LLCs that have several owners are “Multi-Member" LLCs and are generally taxed by the IRS like partnerships, meaning that the LLC files an information tax return but does not actually pay taxes itself. Rather, the LLC passes its profits and losses through to its members, who report their portion of the LLC’s business income or loss on Schedule C of their individual income tax returns. An LLC that has one owner is called a “Single Member" limited liability company and is treated (by default) as a disregarded entity for Federal income tax purposes, just like a sole proprietorship. Thus, the profits and losses of the Single Member LLC aren’t taxed at the entity level and simply pass through to the single member, who then pays taxes on the income on his or her tax return. This means that both Single Member and Multi-Member LLCs offer the benefits of pass-through taxation of profits and losses and limited liability and personal protection for the owners. It is easy to see why the LLC of business organization has become the entity of choice for many new business owners.

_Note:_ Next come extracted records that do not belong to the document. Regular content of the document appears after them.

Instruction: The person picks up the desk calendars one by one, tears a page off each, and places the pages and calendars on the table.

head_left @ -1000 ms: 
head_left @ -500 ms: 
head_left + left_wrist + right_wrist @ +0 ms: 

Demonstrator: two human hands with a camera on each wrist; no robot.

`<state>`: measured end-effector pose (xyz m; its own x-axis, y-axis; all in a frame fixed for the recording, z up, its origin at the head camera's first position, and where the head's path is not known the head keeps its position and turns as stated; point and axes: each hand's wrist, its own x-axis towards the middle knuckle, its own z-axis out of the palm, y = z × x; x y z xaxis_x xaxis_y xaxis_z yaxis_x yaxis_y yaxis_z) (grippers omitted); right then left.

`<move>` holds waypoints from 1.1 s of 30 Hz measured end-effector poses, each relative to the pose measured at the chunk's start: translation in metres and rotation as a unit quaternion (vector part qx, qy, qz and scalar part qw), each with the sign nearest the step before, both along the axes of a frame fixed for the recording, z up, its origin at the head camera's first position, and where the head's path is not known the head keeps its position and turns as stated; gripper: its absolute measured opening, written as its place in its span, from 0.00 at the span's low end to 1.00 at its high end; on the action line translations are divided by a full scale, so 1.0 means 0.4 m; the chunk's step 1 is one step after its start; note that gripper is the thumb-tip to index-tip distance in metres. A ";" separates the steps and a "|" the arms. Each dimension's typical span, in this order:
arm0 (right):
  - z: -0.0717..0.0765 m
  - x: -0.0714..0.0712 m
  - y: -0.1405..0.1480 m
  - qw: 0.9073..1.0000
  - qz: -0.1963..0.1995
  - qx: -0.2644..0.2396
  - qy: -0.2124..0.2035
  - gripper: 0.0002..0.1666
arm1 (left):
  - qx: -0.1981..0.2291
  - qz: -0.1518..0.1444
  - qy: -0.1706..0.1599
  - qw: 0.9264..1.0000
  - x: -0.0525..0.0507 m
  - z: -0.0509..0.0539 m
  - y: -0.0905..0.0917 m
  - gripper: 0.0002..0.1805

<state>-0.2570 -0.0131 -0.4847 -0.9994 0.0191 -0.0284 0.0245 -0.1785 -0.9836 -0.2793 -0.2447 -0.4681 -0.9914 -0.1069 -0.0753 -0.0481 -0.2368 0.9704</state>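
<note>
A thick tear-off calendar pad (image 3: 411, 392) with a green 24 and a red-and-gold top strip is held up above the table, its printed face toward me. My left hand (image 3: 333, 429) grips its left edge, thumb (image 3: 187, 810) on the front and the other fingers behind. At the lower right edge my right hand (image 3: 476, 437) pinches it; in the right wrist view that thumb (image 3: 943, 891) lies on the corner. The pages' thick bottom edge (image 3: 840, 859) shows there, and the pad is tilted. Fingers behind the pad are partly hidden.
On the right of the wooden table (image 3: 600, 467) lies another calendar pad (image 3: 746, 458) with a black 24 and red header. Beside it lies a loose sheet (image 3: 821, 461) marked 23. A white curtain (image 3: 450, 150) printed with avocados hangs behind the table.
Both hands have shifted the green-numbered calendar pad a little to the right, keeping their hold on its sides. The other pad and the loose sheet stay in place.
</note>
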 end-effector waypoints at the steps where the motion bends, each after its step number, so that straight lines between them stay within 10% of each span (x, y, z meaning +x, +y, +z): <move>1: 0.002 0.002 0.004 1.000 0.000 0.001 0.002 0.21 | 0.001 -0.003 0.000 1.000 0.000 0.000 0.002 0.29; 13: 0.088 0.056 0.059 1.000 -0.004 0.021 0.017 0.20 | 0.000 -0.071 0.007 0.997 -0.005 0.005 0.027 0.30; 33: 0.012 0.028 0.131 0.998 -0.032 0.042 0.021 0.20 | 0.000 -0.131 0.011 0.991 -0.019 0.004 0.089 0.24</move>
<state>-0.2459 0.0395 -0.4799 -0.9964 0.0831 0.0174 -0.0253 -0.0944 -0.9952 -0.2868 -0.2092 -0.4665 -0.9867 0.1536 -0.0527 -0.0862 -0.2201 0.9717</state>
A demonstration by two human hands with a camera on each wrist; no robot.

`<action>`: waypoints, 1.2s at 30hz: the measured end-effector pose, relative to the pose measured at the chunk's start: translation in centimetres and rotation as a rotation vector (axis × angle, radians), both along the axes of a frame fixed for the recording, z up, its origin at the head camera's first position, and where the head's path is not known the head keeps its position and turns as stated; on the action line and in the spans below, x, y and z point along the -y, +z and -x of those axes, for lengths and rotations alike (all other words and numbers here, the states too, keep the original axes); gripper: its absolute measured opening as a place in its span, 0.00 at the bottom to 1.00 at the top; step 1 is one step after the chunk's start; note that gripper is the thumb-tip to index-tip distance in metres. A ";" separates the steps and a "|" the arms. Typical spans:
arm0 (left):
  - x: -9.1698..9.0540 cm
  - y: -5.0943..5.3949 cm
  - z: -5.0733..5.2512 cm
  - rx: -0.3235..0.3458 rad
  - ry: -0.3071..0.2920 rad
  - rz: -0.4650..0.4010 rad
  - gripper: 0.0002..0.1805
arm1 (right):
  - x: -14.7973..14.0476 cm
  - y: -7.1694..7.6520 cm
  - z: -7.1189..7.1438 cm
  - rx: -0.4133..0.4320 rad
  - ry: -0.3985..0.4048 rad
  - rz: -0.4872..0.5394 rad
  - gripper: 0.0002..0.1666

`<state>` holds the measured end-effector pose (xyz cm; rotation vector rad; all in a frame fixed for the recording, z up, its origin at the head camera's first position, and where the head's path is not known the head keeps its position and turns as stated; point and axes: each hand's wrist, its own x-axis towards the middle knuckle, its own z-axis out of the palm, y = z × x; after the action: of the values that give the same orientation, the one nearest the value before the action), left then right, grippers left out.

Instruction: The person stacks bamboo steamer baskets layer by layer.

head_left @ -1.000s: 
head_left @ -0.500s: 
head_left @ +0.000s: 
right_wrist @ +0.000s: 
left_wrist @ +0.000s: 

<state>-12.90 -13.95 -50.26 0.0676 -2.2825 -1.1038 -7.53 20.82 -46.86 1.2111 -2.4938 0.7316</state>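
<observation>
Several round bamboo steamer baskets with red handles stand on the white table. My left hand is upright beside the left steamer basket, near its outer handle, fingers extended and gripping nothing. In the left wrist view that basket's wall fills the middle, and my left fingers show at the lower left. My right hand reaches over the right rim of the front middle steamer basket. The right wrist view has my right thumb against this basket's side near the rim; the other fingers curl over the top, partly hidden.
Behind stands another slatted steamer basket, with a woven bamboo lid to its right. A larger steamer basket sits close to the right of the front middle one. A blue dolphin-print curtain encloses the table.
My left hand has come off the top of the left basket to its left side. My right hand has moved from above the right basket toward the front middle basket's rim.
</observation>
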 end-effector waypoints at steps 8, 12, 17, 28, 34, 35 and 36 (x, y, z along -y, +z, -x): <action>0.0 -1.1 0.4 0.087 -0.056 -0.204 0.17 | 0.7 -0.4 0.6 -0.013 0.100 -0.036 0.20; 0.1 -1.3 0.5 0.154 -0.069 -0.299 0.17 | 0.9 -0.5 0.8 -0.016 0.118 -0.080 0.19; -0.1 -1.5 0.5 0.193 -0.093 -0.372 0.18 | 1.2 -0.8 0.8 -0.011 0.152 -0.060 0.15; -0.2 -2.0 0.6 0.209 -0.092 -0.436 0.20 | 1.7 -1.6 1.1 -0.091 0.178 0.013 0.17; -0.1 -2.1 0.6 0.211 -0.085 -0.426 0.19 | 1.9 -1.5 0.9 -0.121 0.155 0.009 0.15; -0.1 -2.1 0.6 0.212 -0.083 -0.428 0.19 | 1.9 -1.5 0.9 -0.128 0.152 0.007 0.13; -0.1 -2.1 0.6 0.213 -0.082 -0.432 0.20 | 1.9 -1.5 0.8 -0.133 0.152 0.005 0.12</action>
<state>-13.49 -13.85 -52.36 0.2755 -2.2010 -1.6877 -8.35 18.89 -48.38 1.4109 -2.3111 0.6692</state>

However, both Single Member and Multi-Member LLCs can elect to be taxed as a Corporation. Importantly, certain qualifying Single Member and Multi-Member LLCs can elect to be taxed as an S-Corporation, which may provide an opportunity for the members to enjoy significant tax savings. Tax treatment and related implications are extremely important to consider when determining whether an LLC is the appropriate entity for your business. There are many factors to consider when determining whether the default IRS treatment is best for your company, or whether you should affirmatively elect to be taxed as an S-Corporation.